Ist eine "Fernseh-Sperre" die Geheimwaffe im Kampf gegen Übergewicht und Fettleibigkeit (Adipositas)? Amerikanische Forscher wollten es genau wissen. Sie baten 36 Erwachsene mit einem BMI (Body Mass Index) zwischen 25 und 50, die nach eigenen Angaben täglich mindestens drei Stunden vor dem Fernseher saßen, an einer Studie teilzunehmen.

Drei Wochen lang wurde der tägliche Fernsehkonsum der Studienteilnehmer exakt protokolliert. Außerdem ermittelten die Forscher, wie viele Kalorien jeder Teilnehmer täglich zu sich nahm – und, mittels eines Bewegungssensors, wie viel er sich bewegte.

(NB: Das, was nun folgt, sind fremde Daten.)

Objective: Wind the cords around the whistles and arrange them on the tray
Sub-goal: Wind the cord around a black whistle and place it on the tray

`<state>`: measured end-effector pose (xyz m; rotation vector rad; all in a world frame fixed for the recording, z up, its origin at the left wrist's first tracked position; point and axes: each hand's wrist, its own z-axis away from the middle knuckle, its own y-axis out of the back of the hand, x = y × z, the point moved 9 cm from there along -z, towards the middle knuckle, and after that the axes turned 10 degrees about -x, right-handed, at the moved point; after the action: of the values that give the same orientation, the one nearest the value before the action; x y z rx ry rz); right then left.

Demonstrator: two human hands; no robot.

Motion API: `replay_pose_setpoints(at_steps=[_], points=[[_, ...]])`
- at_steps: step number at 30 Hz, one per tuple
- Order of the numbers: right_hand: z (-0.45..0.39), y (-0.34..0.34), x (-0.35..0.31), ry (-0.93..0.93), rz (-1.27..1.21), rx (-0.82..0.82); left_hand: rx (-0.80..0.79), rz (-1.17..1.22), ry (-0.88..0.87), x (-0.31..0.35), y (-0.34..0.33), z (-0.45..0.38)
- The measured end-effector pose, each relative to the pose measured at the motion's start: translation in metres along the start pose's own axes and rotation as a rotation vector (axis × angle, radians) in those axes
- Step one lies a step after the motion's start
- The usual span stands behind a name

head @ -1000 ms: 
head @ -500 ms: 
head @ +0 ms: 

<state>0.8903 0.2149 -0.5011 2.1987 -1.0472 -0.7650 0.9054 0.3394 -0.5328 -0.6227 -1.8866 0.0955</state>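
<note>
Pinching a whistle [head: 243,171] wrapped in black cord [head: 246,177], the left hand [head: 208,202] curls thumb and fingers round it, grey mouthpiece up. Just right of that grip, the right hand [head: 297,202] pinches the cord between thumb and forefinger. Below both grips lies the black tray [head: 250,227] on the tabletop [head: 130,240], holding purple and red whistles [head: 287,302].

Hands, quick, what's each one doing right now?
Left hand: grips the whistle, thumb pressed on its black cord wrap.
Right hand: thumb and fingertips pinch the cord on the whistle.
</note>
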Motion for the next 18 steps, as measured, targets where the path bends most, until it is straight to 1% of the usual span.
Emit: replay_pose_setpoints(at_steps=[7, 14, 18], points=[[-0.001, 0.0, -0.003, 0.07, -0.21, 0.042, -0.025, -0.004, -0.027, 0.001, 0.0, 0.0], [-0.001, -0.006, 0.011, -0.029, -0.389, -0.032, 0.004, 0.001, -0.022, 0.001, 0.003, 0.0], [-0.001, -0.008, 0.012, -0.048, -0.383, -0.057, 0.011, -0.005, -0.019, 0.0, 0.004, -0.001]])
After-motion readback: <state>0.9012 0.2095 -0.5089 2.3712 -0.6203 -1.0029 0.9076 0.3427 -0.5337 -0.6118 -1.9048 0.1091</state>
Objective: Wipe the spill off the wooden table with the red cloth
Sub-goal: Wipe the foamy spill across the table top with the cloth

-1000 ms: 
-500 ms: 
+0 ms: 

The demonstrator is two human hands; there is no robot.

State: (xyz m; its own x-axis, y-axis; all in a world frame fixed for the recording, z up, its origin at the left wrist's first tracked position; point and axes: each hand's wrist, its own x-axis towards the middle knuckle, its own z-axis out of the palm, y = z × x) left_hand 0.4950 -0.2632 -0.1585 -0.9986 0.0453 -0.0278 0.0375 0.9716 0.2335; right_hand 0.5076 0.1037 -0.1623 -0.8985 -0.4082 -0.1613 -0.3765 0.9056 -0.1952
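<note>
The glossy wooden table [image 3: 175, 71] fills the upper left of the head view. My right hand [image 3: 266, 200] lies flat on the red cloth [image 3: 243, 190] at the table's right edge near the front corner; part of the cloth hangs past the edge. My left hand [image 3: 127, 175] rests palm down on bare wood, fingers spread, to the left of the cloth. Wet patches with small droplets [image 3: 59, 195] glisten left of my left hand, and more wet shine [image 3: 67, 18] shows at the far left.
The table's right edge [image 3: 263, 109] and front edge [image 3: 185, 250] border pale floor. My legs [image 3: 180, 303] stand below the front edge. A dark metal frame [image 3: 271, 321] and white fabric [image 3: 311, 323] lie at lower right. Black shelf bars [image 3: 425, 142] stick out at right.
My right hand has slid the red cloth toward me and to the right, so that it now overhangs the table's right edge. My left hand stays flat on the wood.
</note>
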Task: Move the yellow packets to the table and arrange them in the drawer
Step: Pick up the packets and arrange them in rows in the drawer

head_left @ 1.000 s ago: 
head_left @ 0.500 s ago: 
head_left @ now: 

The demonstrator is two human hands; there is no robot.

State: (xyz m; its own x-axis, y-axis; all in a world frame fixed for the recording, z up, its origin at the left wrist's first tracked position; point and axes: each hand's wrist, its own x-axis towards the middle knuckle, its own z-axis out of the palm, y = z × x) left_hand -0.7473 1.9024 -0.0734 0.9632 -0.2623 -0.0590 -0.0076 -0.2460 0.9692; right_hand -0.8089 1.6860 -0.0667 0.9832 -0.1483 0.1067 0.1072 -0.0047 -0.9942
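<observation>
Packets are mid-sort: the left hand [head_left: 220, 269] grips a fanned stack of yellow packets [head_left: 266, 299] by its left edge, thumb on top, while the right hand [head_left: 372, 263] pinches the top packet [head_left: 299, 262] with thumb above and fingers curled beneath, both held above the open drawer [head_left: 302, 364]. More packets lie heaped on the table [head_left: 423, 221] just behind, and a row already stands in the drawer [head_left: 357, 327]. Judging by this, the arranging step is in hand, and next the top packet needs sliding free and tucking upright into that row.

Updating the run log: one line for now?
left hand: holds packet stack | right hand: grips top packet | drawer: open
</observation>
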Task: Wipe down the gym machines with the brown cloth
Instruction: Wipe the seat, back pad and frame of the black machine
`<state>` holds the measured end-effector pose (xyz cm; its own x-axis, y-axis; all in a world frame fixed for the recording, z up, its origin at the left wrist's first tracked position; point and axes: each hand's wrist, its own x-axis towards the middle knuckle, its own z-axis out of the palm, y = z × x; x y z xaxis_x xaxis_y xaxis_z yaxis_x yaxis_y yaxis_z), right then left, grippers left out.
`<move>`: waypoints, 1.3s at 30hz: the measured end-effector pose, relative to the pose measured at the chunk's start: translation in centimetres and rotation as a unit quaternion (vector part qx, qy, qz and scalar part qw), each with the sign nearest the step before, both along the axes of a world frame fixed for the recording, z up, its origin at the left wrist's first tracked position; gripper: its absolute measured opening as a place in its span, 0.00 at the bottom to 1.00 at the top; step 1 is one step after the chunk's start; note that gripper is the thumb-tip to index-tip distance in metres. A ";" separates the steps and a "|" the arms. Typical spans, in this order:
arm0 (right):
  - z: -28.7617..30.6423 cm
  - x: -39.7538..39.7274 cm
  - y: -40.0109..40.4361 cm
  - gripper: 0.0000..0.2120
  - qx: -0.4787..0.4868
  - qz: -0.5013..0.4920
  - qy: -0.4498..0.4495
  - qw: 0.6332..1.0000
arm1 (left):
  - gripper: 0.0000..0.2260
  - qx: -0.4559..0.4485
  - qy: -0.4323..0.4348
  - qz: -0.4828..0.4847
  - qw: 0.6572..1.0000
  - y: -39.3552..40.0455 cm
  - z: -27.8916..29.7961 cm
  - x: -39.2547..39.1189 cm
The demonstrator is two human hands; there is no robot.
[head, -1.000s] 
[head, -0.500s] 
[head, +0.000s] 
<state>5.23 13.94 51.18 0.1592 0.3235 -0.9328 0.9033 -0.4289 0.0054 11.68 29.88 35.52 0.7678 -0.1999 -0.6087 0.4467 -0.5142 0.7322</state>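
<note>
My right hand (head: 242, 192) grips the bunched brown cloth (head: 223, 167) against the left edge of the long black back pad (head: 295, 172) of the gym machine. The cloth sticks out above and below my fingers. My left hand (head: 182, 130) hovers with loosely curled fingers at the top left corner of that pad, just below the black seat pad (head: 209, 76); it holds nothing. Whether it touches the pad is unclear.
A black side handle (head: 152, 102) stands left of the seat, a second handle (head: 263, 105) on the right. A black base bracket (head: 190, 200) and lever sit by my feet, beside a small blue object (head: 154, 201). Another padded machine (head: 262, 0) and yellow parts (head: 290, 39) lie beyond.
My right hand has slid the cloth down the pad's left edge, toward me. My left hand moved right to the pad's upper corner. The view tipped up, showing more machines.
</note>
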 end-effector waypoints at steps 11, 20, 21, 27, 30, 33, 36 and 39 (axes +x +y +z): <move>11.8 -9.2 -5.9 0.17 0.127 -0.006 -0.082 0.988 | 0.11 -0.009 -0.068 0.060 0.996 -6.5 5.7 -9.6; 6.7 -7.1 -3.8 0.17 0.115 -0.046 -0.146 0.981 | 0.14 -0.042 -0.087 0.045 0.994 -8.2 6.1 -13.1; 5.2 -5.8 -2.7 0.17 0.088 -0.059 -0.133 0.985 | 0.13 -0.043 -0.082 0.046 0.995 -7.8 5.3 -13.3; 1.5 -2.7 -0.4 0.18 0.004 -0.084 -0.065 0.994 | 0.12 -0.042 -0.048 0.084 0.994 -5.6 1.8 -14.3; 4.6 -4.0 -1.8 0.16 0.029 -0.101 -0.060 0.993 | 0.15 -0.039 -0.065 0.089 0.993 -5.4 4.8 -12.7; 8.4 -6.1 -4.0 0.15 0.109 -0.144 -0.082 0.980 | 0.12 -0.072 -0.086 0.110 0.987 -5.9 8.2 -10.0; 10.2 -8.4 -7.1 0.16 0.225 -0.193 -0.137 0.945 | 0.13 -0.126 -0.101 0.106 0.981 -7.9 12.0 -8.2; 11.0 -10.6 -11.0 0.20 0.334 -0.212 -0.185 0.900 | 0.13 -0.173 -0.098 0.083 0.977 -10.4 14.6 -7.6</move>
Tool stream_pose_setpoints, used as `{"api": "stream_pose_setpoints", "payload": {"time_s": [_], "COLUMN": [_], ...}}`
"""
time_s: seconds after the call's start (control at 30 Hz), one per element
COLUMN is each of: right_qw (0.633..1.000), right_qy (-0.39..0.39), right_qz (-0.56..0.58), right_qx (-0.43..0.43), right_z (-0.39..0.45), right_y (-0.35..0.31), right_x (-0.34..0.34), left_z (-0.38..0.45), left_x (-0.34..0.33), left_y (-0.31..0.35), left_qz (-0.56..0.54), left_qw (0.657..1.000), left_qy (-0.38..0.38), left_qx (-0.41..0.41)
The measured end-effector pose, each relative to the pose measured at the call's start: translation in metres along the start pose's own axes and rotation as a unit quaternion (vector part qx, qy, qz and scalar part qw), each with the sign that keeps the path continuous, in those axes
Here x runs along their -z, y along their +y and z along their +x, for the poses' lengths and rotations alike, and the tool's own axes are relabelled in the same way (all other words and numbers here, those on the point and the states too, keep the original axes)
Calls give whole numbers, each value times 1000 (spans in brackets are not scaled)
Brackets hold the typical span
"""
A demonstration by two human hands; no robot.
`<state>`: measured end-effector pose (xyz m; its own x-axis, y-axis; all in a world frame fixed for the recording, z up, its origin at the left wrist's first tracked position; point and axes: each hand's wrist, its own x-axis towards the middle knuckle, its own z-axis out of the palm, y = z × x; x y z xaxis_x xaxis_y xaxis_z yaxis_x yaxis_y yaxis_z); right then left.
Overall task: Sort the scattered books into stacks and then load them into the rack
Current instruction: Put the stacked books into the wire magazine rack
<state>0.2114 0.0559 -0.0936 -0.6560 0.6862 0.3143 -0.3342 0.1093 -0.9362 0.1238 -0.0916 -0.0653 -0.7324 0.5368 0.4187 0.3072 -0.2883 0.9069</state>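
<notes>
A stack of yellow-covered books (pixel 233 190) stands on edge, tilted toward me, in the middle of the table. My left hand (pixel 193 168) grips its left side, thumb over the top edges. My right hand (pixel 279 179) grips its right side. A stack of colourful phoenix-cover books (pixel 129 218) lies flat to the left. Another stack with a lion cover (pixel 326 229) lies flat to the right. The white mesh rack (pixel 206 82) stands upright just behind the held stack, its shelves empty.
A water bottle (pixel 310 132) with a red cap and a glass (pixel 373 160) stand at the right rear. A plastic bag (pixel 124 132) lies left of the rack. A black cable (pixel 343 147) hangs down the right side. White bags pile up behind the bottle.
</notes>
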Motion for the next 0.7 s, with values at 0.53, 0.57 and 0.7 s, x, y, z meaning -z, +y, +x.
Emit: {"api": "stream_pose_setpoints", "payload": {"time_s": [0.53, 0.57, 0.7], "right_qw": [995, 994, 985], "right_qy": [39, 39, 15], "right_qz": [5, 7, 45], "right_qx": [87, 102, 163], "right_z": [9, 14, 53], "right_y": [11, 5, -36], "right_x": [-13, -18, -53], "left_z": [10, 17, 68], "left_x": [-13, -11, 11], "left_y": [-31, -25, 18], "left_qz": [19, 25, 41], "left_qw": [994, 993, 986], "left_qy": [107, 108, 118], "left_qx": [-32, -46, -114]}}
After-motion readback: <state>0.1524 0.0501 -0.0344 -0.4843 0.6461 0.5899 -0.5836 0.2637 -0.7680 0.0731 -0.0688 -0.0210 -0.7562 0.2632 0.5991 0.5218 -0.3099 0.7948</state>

Anschließend wurden die Teilnehmer nach dem Zufallsprinzip auf zwei Gruppen verteilt. 20 von ihnen bauten die Forscher einen "Abschalter" ins Fernsehgerät ein: Hatten sie die Hälfte ihrer wöchentlichen Fernsehdosis erreicht, blieb der Bildschirm dunkel. Die übrigen 16 Teilnehmer durften weiter fernsehen wie gehabt.

Nach weiteren drei Wochen stellte sich heraus: Der reduzierte TV-Konsum ging mit einer geringeren Kalorienaufnahme (240 Kilokalorien weniger pro Tag) und einem erhöhten Energieverbrauch einher. Tatsächlich war auch ein geringfügiger Rückgang des Körpergewichts zu verzeichnen: Der BMI nahm um 0,25 ab, während er sich bei den Teilnehmern, die ihre Fernsehgewohnheiten beibehielten, praktisch nicht veränderte.

PS: In Deutschland saßen die Menschen im Jahr 2009 pro Tag durchschnittlich 212 Minuten vor dem Fernseher (Quelle: Media Control).